WORK INSTRUCTION:
From the first line to the last, set down the data exactly as given.
[AVAILABLE DATA Boundary: Start]
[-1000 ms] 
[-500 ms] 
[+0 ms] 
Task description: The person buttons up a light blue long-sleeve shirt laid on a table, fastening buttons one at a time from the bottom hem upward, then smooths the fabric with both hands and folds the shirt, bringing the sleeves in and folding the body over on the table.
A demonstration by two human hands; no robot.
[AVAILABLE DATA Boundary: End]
SOLUTION TO THE EXERCISE:
[-1000 ms] 
[-500 ms] 
[+0 ms] 
Task description: The person buttons up a light blue long-sleeve shirt laid on a table, fastening buttons one at a time from the bottom hem upward, then smooths the fabric with both hands and folds the shirt, bringing the sleeves in and folding the body over on the table.
A demonstration by two human hands; no robot.

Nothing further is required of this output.